There was a pause of silence.
"No!" said Marcella, springing up. "Don't let's think of them. I get to believe the whole thing a pose in myself and other people. Let's go back to the pictures. Do you think Titian 'sweated' his drapery men—paid them starvation rates, and grew rich on their labour? Very likely. All the same, that blue woman"—she pointed to a bending Magdalen—"will be a joy to all time."
They wandered through the gallery, and she was now all curiosity, pleasure, and intelligent interest, as though she had thrown off an oppression. Then they emerged into the upper corridor answering to the corridor of the antiques below. This also was hung with pictures, principally family portraits of the second order, dating back to the Tudors—a fine series of berobed and bejewelled personages, wherein clothes pre-dominated and character was unimportant.
Marcella's eye was glancing along the brilliant colour of the wall, taking rapid note of jewelled necks surmounting stiff embroidered dresses, of the whiteness of lace ruffs, or the love-locks and gleaming satin of the Caroline beauties, when it suddenly occurred to her,—
"I shall be their successor. This is already potentially mine. In a few months, if I please, I shall be walking this house as mistress—its future mistress, at any rate!"

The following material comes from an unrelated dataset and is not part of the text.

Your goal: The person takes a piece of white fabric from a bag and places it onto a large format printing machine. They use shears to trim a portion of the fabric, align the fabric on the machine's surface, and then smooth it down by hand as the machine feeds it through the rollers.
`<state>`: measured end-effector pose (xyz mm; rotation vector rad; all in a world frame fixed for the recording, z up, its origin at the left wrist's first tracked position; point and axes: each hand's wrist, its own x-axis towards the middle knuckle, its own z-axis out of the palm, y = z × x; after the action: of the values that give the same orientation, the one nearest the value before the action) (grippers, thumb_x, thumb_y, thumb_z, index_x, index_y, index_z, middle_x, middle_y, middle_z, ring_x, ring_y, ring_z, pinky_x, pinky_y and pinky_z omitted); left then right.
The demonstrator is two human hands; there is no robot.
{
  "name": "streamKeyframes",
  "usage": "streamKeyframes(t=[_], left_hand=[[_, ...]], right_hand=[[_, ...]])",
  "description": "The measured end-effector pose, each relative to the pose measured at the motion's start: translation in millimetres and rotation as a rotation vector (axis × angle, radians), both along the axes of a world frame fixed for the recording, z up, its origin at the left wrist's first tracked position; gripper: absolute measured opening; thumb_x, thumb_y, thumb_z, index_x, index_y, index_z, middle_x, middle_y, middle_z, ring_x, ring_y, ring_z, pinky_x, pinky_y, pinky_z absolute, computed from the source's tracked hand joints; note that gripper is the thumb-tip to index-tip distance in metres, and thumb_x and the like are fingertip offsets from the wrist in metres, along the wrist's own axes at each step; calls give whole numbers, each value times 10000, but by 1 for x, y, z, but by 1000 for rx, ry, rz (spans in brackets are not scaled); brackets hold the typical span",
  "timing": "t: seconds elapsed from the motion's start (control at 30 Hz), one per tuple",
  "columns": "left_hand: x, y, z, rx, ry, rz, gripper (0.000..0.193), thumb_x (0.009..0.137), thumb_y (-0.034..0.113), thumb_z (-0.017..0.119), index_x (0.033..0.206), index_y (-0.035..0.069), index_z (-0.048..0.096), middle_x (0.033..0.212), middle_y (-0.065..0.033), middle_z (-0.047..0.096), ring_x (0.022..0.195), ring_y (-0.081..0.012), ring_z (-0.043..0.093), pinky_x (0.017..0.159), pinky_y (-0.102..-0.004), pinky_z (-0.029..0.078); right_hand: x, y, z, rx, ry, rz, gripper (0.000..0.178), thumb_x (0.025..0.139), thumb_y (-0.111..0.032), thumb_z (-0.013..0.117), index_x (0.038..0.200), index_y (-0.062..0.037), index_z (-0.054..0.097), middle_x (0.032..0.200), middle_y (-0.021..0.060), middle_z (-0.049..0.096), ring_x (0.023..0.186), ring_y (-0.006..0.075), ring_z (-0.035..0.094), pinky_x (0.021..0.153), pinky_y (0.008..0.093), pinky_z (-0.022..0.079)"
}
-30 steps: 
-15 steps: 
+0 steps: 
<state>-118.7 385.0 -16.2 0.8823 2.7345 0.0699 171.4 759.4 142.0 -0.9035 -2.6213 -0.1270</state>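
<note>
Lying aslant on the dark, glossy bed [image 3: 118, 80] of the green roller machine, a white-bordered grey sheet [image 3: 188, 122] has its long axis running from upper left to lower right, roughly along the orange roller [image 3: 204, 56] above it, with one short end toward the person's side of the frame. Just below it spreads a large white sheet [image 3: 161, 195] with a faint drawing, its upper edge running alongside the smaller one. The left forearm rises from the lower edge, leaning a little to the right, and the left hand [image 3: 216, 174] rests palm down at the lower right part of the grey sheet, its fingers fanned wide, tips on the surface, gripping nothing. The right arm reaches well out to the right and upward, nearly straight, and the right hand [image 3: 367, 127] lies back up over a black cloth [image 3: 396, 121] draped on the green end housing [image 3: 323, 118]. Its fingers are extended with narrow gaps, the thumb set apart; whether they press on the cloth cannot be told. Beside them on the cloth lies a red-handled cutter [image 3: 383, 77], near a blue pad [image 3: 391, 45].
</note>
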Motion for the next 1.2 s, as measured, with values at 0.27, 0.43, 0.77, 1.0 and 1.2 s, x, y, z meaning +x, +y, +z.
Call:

She was conscious of a quickening in the blood, a momentary blurring of the vision. A whirlwind of fancies swept across her. She thought of herself as the young peeress—Lord Maxwell after all was over seventy—her own white neck blazing with diamonds, the historic jewels of a great family—her will making law in this splendid house—in the great domain surrounding it. What power—what a position—what a romance! She, the out-at-elbows Marcella, the Socialist, the friend of the people. What new lines of social action and endeavour she might strike out! Miss Raeburn should not stop her. She caressed the thought of the scandals in store for that lady. Only it annoyed her that her dream of large things should be constantly crossed by this foolish delight, making her feet dance—in this mere prospect of satin gowns and fine jewels—of young and fêted beauty holding its brilliant court. If she made such a marriage, it should be, it must be, on public grounds. Her friends must have no right to blame her.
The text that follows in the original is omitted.